■ **Aim of the task**:
In the listing, find every line that has the string "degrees" and copy it.

■ **Provided data**:
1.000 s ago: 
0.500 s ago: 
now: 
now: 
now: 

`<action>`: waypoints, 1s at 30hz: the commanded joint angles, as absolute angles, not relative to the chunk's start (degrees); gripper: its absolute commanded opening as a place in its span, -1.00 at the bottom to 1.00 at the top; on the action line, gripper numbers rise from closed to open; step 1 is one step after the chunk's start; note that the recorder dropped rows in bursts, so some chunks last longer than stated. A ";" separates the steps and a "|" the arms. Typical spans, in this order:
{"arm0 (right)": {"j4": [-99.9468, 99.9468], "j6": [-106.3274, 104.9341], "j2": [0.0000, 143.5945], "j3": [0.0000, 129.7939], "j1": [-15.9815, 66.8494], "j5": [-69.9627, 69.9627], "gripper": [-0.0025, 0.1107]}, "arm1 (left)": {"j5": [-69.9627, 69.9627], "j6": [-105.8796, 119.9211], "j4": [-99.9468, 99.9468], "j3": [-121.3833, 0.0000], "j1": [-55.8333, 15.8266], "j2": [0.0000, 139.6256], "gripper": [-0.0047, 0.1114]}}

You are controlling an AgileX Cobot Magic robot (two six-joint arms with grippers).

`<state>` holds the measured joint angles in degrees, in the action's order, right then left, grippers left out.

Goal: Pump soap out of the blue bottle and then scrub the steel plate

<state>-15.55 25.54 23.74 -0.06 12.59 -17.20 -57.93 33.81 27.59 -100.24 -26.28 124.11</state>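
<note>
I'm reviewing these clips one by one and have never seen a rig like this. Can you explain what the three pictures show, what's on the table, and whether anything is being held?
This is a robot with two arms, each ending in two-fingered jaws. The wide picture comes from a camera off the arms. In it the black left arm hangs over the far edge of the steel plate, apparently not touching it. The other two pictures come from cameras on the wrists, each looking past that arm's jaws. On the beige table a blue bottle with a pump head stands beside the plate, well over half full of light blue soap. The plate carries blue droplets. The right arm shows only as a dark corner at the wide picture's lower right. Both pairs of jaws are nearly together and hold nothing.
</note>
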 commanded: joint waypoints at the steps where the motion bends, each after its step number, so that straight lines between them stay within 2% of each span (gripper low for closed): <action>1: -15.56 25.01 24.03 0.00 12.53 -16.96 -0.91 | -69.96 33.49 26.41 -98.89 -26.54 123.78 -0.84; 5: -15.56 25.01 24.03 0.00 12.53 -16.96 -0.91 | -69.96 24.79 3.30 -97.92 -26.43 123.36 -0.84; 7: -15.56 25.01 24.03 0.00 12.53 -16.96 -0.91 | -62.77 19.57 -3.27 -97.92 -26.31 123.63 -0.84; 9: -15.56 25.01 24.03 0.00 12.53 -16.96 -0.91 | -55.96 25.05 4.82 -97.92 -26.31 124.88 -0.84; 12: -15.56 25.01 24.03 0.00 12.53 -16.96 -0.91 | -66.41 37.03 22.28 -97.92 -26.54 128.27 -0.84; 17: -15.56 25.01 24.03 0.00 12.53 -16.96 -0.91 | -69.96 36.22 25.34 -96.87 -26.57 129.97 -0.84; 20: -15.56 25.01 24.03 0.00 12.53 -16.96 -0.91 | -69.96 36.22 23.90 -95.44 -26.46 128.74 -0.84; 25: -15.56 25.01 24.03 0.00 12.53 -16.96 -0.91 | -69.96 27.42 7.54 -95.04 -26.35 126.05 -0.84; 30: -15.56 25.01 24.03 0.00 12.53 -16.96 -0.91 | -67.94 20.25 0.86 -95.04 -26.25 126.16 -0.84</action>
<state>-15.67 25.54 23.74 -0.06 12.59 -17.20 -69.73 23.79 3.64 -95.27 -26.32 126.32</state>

■ **Problem solution**:
`<action>`: waypoints, 1s at 30hz: the commanded joint angles, as absolute angles, not relative to the chunk's start (degrees); gripper: its absolute commanded opening as a place in its span, -1.00 at the bottom to 1.00 at the top; on the action line, gripper numbers rise from closed to open; step 1 is one step after the chunk's start; note that the recorder dropped rows in bursts, so some chunks last longer than stated. A ";" separates the steps and a "|" the arms. Typical spans, in this order:
`<state>` holds the measured joint angles in degrees, in the action's order, right then left, grippers left out.

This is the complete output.